NorthJersey.com had an interesting article on CareOne, LLC which owns and operates dozens of nursing homes in New Jersey. There have been multiple lawsuits and allegations of kickbacks, theft and sexually improper behavior between the executives.
Straus formed CareOne in 1999, and now has 29 facilities across New Jersey. Through affiliates, it owns and operates another 37 facilities in eight states. The company is ranked 13th in the nation, by the number of nursing homes, and is one of the two largest in New Jersey, according to National Investment Center for the Seniors Housing & Care Industry (NIC), a Maryland-based research company. Straus co-founded a Medicare managed care company, Aveta. CareOne is one of several of Straus companies, including a real estate management company and a pharmacy serving 27,000 patients a day, which together have revenue of about $1.2 billion and 15,000 employees.
CareOne and two related companies have accused William G. Burris Jr., a former executive vice president of construction and development, of conspiring to "convert, steal and embezzle millions of dollars." CareOne claims that Burris inflated vendor contracts in return for kickbacks, along with co-defendants that include his wife, his sister, another CareOne executive and five CareOne vendors.

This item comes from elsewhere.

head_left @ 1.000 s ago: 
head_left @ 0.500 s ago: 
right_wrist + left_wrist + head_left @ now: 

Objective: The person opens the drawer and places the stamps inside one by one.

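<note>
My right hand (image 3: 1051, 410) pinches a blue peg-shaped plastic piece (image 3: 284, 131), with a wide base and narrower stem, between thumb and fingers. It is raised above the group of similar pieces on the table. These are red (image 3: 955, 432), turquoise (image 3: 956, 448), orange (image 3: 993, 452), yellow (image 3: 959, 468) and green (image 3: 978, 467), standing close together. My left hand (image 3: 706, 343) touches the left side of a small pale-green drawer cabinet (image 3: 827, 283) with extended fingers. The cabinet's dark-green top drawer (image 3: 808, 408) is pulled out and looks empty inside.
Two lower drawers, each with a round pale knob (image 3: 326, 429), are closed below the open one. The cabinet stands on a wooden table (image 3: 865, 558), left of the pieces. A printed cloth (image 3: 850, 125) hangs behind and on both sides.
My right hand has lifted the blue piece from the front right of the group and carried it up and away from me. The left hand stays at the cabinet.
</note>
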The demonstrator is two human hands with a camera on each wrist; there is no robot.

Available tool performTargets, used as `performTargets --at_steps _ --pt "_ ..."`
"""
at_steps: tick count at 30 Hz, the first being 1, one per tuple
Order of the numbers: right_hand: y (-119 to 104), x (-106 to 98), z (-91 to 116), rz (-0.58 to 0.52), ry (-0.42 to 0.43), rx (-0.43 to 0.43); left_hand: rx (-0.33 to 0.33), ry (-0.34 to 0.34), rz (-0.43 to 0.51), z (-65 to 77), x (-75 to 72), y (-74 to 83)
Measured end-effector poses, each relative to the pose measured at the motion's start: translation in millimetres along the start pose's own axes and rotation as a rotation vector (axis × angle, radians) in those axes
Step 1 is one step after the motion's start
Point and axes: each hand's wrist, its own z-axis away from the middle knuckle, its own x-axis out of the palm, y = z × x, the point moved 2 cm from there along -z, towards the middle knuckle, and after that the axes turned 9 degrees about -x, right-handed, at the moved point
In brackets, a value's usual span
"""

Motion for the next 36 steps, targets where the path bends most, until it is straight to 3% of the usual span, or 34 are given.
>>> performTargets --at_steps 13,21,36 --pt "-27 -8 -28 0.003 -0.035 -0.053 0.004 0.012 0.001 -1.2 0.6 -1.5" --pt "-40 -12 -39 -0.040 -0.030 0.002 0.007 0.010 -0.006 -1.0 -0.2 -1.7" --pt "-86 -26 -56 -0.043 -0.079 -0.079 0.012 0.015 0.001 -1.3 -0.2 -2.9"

Burris claims that the company wrongly fired him in retaliation for his effort to stop a pattern of sexual improprieties against female employees allegedly committed by CareOne owner Daniel E. Straus. Burris alleges that at CareOne Straus pursued "romantic and physical relationships with female employees and tolerated similar conduct by others." It cites a 2006 suit filed by an employee who claimed that Straus created a sexually hostile environment at the company. Burris alleges that CareOne fired him after he expressed concern to a corporate counsel about the claim by a female assistant that Straus had sexually harassed her in a restaurant.
The termination enabled the company to deny him the right to two ownership stakes in the company. One was a 0.8 percent share, which was worth about $3-6 million. The other was an interest held by his wife. Burris wants the court to restore his rights to both ownership stakes.
The company wants the court to rule that Burris’ termination severed his ownership rights and that his wife’s interest was never vested. The company also is seeking damages from Burris, and wants a full accounting and return of all money he obtained in his "wrongful conduct." The racketeering suit seeks compensation and triple damages for Burris’ conduct.